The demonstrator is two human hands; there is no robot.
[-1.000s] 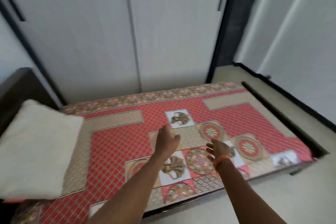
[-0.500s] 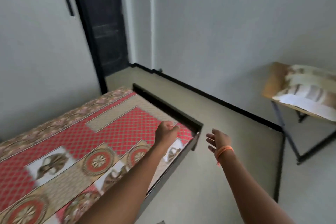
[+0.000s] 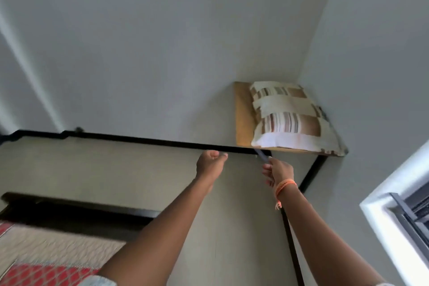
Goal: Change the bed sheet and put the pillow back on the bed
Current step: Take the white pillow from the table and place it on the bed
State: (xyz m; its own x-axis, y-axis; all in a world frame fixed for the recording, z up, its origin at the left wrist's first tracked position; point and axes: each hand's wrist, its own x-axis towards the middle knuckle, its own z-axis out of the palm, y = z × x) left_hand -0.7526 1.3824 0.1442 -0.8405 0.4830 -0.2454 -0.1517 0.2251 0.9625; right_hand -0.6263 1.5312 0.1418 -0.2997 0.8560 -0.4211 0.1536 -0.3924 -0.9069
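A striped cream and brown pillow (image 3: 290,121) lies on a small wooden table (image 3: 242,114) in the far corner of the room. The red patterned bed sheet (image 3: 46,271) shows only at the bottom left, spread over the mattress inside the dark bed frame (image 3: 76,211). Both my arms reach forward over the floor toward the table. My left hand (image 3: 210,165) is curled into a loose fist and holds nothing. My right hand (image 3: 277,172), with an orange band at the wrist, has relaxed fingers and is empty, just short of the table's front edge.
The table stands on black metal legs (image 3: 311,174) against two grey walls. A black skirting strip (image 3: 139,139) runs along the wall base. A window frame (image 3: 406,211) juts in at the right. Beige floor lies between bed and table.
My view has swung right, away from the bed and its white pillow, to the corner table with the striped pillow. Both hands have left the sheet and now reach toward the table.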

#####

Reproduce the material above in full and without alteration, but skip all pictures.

The demonstrator is two human hands; there is no robot.
[-1.000s] 
[-0.500s] 
[+0.000s] 
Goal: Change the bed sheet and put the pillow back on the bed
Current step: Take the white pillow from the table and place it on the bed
State: (xyz m; its own x-axis, y-axis; all in a world frame fixed for the recording, z up, its origin at the left wrist's first tracked position; point and axes: each hand's wrist, its own x-axis towards the middle knuckle, its own z-axis out of the palm, y = z × x) left_hand -0.7526 1.3824 0.1442 -0.8405 0.4830 -0.2454 -0.1517 0.2251 0.9625; right_hand -0.6263 1.5312 0.1418 -0.2997 0.8560 -0.4211 0.1536 -0.3924 -0.9069
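A striped cream and brown pillow (image 3: 290,121) lies on a small wooden table (image 3: 242,114) in the far corner of the room. The red patterned bed sheet (image 3: 46,271) shows only at the bottom left, spread over the mattress inside the dark bed frame (image 3: 76,211). Both my arms reach forward over the floor toward the table. My left hand (image 3: 210,165) is curled into a loose fist and holds nothing. My right hand (image 3: 277,172), with an orange band at the wrist, has relaxed fingers and is empty, just short of the table's front edge.
The table stands on black metal legs (image 3: 311,174) against two grey walls. A black skirting strip (image 3: 139,139) runs along the wall base. A window frame (image 3: 406,211) juts in at the right. Beige floor lies between bed and table.
My view has swung right, away from the bed and its white pillow, to the corner table with the striped pillow. Both hands have left the sheet and now reach toward the table.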

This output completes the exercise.